(TASK PROMPT):
Every line holding the string "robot" is to be copied from the entries below.

(Extracted records):
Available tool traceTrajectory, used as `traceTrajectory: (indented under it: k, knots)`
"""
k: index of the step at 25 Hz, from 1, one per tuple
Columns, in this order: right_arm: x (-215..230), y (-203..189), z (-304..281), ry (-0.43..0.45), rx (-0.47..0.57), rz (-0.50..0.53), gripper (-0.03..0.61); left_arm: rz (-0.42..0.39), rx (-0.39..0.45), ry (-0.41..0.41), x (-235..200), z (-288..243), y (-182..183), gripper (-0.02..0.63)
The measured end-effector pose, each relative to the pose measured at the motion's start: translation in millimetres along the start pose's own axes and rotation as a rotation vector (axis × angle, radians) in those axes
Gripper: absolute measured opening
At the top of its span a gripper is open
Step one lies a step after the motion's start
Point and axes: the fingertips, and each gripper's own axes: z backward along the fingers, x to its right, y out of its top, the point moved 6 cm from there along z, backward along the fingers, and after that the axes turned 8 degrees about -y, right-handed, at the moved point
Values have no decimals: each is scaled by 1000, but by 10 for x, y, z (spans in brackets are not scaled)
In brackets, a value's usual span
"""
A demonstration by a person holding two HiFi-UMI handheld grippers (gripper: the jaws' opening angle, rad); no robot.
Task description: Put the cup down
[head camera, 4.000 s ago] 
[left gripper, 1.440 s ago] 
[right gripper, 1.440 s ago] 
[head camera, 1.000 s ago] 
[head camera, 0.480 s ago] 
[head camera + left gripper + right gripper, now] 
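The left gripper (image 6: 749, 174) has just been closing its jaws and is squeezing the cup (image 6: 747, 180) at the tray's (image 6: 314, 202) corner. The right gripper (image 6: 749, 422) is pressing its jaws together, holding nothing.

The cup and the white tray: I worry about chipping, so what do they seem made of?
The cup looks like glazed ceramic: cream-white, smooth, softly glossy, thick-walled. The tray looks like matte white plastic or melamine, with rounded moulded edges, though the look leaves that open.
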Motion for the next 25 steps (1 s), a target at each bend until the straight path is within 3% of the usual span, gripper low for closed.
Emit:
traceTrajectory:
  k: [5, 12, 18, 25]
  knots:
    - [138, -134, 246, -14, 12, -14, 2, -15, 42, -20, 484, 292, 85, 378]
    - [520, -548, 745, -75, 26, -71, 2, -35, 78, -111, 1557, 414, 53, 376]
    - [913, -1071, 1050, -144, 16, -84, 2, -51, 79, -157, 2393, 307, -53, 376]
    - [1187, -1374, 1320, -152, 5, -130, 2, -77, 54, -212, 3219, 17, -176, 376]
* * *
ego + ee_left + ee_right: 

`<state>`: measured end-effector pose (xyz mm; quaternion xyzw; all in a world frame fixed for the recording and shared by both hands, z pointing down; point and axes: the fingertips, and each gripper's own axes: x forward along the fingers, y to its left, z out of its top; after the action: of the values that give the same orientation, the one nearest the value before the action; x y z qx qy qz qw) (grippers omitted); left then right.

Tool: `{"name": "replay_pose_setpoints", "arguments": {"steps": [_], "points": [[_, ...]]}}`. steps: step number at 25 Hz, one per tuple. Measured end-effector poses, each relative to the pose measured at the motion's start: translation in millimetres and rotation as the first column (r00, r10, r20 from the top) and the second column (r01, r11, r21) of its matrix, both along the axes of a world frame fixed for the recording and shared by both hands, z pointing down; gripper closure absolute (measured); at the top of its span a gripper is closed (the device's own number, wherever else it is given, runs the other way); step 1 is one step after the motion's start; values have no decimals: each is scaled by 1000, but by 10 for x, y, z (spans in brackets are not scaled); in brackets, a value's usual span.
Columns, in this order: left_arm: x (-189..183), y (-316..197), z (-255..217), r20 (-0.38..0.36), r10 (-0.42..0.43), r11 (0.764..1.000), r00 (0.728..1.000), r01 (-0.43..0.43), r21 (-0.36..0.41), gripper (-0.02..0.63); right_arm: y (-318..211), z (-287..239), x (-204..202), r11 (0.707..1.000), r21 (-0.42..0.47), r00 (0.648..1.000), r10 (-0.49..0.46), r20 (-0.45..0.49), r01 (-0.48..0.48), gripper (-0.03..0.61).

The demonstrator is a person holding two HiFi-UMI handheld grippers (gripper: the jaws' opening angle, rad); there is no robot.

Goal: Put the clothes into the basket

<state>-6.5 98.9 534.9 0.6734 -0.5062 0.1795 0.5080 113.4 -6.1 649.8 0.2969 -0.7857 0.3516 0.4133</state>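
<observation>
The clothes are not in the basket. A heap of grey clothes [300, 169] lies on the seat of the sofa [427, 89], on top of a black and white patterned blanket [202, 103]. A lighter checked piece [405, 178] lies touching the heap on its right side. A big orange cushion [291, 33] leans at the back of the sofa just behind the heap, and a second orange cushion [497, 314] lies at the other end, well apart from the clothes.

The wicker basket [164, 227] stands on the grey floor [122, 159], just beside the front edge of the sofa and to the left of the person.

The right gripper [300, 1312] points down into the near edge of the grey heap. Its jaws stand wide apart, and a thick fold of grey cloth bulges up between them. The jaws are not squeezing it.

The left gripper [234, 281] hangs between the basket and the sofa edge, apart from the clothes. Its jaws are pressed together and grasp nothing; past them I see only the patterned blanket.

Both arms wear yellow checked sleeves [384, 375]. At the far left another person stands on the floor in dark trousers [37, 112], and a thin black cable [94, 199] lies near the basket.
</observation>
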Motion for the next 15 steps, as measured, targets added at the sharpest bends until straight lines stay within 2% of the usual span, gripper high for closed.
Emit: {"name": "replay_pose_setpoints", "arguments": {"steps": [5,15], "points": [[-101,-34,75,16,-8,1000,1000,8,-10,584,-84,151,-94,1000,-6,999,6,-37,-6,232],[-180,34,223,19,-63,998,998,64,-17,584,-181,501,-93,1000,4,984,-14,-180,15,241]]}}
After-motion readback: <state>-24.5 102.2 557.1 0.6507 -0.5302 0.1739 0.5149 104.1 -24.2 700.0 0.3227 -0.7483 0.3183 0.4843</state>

(WRITTEN ANSWER):
A demonstration by a person holding two HiFi-UMI handheld grippers (gripper: the jaws' opening angle, rad); no robot.
The demonstrator is a person holding two HiFi-UMI handheld grippers (gripper: the jaws' opening angle, rad); there is no robot.

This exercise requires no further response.